_Problem requirements_
Number of lines below with the word "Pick": give it and nothing more.

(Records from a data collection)

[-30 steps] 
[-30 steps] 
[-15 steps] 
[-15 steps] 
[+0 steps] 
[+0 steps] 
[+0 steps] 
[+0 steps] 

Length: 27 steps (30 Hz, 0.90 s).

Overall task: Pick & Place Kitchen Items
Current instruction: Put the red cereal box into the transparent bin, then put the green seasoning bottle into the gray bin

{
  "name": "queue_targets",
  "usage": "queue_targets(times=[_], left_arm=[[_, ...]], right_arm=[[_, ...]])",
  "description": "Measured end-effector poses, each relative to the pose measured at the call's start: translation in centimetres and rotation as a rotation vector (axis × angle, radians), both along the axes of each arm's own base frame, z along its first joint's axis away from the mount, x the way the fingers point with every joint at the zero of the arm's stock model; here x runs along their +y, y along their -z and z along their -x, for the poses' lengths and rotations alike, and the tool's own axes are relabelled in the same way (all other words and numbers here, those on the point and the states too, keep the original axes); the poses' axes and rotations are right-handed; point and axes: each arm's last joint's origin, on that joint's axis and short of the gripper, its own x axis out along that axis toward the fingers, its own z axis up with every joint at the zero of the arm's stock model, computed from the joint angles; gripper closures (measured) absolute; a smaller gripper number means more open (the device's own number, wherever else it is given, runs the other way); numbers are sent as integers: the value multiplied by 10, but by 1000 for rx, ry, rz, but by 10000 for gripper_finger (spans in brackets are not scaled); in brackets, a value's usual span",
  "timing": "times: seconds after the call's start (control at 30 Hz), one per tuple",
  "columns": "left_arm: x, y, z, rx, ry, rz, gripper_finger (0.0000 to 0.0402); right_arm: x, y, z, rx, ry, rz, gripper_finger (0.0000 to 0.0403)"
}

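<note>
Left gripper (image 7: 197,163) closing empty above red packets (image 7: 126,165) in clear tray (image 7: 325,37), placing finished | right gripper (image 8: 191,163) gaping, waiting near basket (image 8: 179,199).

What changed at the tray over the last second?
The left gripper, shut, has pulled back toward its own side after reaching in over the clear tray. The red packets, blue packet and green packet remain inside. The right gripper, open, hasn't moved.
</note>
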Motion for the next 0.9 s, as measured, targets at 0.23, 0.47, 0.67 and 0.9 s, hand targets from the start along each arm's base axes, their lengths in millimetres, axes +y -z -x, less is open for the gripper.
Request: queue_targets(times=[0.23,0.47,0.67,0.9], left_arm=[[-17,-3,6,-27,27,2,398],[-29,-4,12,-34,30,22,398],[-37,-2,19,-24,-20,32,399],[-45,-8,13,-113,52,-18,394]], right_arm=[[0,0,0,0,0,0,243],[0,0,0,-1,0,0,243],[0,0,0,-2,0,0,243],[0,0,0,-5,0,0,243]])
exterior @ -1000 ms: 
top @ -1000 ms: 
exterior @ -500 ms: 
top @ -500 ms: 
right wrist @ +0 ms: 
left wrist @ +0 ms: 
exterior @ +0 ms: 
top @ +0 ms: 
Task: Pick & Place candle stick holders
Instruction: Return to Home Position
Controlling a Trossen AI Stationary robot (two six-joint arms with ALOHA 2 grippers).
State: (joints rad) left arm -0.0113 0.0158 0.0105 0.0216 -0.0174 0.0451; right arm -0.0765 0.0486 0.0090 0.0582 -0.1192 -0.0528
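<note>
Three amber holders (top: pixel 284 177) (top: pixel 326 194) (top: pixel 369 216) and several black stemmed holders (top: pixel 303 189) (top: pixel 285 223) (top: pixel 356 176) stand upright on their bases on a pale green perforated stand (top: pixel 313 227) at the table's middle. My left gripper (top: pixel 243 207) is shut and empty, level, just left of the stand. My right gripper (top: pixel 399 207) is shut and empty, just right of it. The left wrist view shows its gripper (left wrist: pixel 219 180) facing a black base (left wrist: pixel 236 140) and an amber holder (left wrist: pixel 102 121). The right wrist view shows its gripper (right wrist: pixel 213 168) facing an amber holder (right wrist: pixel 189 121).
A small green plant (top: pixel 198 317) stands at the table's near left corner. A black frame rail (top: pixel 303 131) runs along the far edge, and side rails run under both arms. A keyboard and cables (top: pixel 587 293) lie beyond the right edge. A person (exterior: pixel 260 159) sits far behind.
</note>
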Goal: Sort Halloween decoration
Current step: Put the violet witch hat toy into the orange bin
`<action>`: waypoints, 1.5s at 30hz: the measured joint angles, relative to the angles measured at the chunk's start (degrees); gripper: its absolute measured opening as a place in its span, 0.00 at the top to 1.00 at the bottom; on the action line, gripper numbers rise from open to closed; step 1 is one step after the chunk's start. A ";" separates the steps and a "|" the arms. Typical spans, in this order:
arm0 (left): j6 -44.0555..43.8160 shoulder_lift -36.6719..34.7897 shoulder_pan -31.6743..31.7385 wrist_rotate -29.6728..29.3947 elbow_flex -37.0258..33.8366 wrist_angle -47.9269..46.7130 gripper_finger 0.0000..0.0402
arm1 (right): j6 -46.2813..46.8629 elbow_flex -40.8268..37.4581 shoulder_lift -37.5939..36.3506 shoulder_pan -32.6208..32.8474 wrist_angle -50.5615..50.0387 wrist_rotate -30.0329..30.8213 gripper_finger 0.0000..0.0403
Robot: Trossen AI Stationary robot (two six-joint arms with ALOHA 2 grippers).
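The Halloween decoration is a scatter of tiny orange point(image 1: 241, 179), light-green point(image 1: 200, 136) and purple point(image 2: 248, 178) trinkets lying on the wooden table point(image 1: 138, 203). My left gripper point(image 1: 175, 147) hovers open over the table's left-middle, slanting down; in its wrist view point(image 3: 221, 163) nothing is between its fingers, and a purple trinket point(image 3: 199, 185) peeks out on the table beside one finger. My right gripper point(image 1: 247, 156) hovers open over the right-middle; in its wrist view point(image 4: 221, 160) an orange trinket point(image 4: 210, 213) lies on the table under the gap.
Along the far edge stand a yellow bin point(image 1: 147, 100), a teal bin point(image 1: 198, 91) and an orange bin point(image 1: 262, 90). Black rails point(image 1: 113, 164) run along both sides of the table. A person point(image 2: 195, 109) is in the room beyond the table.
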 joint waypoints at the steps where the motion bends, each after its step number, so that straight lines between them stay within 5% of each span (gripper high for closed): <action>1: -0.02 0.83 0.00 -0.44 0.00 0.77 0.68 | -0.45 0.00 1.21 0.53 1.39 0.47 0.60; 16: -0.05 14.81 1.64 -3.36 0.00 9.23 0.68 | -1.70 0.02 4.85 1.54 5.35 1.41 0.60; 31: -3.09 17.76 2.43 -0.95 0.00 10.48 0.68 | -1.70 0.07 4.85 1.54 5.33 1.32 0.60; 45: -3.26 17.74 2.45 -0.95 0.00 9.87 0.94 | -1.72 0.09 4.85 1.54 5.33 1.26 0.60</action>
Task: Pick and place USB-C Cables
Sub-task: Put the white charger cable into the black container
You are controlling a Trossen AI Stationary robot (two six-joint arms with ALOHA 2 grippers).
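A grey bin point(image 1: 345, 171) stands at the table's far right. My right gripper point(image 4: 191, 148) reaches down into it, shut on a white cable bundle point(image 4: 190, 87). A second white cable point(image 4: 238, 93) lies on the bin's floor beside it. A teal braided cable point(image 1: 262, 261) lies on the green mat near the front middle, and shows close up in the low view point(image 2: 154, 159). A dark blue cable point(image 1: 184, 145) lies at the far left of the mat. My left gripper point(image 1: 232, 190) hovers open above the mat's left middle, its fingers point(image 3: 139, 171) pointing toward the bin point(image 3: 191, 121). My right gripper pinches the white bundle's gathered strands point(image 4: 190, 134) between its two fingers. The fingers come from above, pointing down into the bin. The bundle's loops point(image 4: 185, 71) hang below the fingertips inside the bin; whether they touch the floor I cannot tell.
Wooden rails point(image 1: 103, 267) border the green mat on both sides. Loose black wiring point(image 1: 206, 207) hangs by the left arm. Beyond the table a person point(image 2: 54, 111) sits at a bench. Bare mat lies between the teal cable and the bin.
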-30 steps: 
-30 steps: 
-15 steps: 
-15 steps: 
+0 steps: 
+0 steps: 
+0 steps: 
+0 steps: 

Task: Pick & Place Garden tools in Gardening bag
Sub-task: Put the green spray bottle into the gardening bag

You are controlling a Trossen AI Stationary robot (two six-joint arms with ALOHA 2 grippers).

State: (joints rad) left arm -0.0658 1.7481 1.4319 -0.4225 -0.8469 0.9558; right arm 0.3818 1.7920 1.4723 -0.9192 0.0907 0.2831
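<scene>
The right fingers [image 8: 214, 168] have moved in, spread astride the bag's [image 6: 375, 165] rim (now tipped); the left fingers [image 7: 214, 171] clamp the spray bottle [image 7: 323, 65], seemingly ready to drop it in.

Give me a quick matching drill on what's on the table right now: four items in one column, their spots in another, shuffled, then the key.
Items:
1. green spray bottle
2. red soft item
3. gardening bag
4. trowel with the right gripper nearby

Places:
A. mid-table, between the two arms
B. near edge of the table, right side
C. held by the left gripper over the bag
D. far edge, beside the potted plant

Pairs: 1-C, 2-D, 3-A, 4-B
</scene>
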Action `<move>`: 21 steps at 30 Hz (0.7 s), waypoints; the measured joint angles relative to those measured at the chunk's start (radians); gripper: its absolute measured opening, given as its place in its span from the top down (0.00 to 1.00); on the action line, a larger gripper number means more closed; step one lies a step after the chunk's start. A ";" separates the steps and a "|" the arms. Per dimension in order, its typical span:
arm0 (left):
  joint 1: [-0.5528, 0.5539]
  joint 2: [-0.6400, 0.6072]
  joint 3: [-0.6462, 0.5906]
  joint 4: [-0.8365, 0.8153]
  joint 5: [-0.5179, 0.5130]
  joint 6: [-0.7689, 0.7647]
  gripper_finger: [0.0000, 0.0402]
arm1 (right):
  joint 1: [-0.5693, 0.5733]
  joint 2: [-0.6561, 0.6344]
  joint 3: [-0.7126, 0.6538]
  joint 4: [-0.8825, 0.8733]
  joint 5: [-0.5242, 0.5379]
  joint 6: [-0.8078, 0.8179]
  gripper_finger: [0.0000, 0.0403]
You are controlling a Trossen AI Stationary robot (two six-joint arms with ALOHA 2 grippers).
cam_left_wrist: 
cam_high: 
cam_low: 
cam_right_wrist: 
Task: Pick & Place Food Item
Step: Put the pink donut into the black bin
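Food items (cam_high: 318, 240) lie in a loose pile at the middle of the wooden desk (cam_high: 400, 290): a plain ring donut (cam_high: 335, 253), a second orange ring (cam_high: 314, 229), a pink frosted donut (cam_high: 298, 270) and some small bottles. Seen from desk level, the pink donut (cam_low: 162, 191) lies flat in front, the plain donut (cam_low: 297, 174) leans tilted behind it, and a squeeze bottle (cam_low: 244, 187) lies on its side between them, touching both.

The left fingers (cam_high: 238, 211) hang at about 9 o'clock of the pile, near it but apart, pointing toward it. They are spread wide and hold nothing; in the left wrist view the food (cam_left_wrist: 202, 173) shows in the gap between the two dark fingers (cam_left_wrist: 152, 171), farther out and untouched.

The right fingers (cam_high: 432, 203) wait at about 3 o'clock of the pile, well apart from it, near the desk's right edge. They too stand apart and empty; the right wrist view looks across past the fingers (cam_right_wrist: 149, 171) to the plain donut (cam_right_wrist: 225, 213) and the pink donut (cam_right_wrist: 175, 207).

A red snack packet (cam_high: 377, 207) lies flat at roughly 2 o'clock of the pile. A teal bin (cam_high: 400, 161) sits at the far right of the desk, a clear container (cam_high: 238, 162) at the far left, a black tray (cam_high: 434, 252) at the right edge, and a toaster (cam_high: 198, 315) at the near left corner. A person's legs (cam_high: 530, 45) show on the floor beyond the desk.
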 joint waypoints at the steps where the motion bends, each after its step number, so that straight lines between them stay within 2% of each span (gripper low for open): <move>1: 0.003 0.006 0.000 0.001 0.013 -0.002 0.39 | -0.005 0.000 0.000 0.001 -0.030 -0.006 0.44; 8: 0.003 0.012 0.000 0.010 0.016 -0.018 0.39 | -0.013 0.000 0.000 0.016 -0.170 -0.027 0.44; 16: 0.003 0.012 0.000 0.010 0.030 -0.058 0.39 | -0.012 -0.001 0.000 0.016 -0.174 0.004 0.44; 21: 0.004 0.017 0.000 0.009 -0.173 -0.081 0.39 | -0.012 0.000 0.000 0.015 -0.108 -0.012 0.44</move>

_Answer to the problem_
5